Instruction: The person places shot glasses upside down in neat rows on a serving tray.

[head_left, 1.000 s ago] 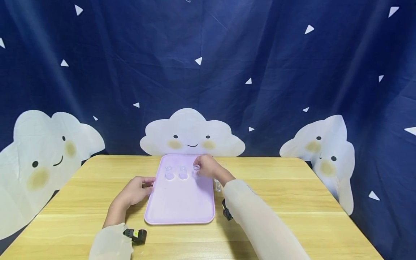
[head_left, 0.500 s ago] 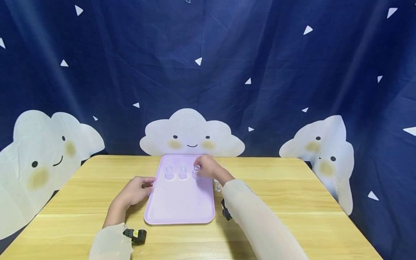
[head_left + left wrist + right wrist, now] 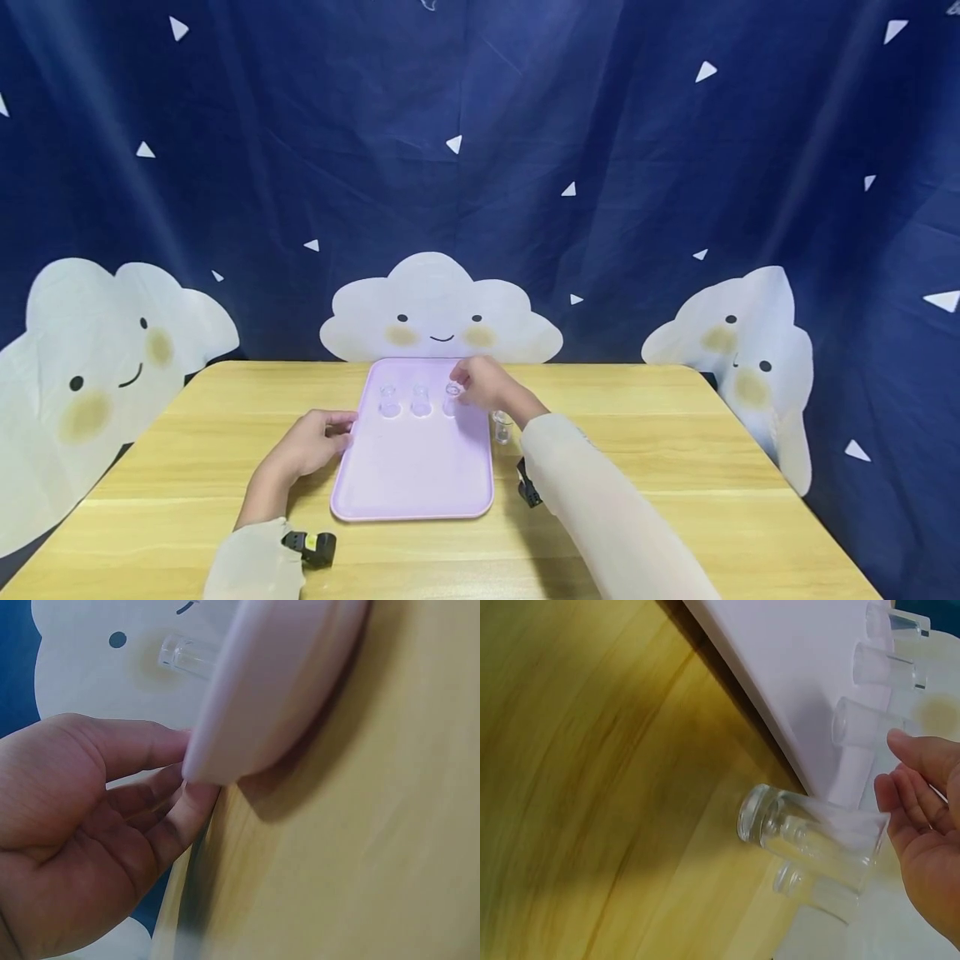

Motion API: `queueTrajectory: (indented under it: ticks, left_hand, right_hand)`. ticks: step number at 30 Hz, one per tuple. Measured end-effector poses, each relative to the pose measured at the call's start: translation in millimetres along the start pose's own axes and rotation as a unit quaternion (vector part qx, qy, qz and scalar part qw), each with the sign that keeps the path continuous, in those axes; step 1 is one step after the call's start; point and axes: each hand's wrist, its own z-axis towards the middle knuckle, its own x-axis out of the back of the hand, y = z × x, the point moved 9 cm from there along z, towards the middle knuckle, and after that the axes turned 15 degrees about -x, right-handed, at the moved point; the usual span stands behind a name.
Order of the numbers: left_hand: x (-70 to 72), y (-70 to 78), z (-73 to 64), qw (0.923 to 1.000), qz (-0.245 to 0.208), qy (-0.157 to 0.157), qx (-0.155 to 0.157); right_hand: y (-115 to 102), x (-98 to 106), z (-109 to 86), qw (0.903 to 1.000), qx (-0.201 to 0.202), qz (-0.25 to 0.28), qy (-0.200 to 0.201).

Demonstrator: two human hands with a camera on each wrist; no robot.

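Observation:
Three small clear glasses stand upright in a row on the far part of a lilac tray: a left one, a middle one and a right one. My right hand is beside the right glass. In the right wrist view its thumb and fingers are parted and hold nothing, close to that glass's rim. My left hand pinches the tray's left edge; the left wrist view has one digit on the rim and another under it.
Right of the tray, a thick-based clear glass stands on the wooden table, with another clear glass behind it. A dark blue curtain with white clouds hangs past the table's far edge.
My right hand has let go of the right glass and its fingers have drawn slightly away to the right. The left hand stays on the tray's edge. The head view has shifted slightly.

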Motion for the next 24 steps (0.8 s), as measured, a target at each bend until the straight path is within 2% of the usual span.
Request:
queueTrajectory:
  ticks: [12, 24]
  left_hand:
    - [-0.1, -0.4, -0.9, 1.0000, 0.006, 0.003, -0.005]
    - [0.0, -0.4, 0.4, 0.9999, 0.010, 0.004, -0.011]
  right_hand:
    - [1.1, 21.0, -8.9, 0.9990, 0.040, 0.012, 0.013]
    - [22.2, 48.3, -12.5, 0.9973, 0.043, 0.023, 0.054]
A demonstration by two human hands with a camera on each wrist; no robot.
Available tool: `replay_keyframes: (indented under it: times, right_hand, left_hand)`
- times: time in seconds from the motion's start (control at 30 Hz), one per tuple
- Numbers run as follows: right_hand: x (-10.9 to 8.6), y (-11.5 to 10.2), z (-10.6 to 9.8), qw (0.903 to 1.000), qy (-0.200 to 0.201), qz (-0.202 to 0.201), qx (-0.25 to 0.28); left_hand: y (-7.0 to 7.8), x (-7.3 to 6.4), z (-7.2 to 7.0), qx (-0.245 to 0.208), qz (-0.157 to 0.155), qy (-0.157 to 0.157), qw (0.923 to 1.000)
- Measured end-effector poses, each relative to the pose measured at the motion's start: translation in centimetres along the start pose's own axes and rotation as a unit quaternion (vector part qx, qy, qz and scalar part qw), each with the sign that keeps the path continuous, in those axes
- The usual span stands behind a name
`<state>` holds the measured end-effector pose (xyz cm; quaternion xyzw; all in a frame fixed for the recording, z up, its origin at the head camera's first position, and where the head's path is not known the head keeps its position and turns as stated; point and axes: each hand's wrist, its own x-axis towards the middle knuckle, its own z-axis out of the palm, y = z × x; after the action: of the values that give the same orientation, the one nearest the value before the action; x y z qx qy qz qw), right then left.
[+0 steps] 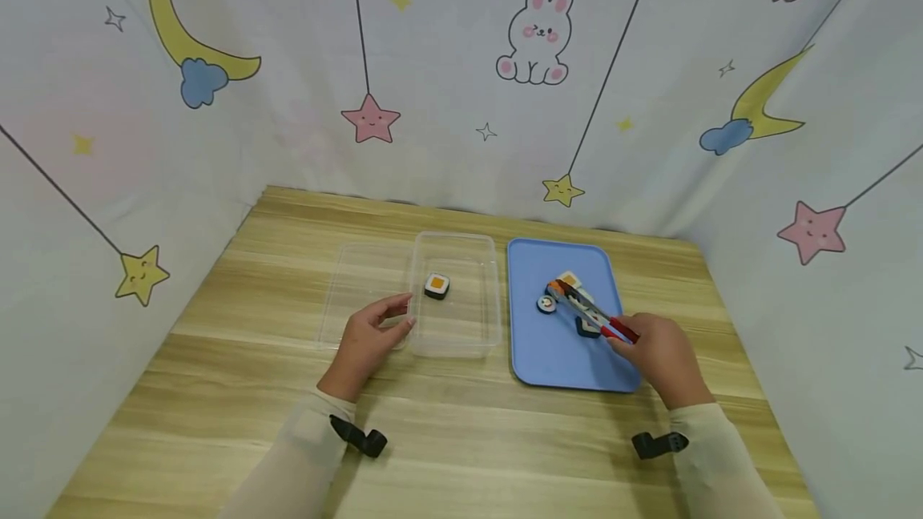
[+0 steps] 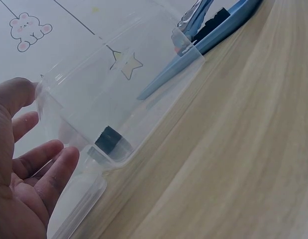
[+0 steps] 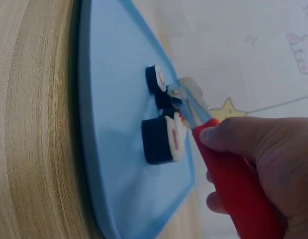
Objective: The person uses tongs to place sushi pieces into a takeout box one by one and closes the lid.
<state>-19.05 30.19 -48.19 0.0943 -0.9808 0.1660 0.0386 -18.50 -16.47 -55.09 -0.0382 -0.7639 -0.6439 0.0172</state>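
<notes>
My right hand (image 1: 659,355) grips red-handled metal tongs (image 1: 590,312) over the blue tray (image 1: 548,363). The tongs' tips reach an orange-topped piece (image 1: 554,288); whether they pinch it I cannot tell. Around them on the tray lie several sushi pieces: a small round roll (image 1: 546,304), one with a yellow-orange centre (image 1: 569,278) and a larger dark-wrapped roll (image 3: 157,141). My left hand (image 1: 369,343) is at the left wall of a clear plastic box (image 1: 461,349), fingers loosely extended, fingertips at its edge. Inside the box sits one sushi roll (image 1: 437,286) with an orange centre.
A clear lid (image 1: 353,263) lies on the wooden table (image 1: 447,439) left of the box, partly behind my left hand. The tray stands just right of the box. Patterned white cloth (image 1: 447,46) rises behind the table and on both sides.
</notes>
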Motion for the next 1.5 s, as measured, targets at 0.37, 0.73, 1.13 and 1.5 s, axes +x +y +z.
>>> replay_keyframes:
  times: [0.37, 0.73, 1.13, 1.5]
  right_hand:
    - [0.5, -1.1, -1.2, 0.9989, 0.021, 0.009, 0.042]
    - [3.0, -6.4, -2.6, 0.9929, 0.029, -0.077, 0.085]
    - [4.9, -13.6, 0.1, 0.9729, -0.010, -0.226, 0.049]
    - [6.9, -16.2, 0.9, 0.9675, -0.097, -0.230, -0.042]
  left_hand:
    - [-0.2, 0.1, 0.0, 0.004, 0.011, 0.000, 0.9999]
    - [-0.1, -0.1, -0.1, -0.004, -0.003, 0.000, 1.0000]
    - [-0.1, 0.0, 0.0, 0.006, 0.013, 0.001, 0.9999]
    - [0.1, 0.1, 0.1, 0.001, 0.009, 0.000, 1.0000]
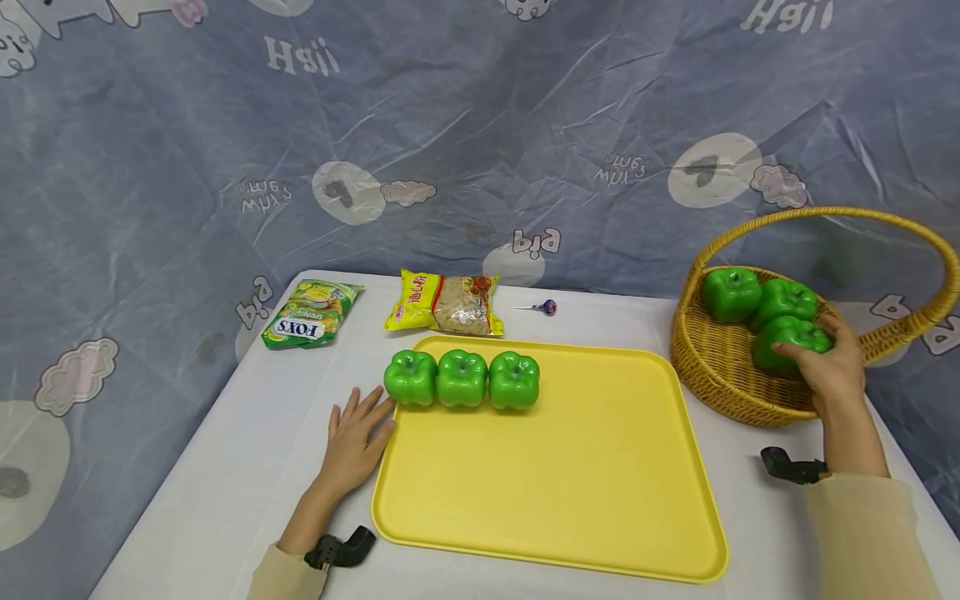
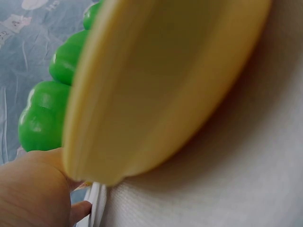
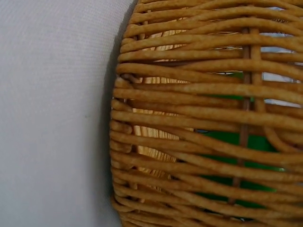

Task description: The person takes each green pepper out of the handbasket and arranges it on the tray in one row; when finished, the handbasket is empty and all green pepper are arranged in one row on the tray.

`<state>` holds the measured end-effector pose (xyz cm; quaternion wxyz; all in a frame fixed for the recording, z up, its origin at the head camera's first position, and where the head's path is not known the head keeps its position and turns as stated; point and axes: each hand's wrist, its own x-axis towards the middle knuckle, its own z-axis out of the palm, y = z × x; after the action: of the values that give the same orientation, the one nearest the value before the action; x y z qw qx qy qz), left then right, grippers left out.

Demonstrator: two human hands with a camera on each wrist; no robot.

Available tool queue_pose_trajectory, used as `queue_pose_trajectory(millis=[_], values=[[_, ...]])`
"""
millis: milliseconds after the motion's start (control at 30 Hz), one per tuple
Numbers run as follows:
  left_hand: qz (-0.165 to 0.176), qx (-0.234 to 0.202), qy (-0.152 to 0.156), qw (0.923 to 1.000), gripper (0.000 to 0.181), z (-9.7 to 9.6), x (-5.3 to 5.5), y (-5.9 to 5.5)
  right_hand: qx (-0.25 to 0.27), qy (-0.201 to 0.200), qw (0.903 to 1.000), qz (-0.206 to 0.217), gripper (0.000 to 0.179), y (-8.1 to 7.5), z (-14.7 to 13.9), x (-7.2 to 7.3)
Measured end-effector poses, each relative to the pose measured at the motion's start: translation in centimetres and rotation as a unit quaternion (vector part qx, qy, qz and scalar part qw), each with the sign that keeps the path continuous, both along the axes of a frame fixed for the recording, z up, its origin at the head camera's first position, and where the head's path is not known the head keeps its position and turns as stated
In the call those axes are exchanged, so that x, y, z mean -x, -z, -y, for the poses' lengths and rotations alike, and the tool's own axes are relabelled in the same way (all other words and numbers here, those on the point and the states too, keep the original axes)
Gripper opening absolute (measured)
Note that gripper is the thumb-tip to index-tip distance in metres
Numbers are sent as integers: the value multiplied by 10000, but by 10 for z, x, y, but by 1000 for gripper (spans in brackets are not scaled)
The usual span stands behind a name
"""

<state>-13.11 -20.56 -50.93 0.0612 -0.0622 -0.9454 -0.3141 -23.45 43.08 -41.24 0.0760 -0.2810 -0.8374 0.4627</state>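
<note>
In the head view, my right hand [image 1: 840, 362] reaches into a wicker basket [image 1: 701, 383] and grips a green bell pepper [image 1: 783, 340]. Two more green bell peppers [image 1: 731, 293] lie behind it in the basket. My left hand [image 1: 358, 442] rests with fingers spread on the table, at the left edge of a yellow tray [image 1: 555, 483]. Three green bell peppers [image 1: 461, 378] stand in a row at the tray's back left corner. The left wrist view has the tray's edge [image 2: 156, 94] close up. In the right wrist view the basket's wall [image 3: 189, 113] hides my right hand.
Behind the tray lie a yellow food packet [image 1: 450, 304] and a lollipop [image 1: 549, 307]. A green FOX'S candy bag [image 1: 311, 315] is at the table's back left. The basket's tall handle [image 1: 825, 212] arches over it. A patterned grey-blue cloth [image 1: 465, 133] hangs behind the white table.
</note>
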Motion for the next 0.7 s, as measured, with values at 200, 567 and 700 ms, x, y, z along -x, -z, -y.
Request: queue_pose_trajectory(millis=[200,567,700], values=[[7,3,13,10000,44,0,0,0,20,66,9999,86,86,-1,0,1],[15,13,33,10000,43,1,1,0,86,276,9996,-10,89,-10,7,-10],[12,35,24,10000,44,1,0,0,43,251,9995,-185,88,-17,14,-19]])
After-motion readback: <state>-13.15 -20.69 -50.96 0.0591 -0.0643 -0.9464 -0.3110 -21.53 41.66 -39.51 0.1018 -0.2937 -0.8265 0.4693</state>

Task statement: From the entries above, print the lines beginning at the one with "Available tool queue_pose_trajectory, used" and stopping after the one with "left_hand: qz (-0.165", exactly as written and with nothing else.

Answer below:
Available tool queue_pose_trajectory, used as `queue_pose_trajectory(millis=[_], values=[[_, ...]])`
"""
millis: milliseconds after the motion's start (control at 30 Hz), one per tuple
Numbers run as follows:
  left_hand: qz (-0.165 to 0.176), qx (-0.234 to 0.202), qy (-0.152 to 0.156), qw (0.923 to 1.000), gripper (0.000 to 0.181), z (-9.7 to 9.6), x (-5.3 to 5.5), y (-5.9 to 5.5)

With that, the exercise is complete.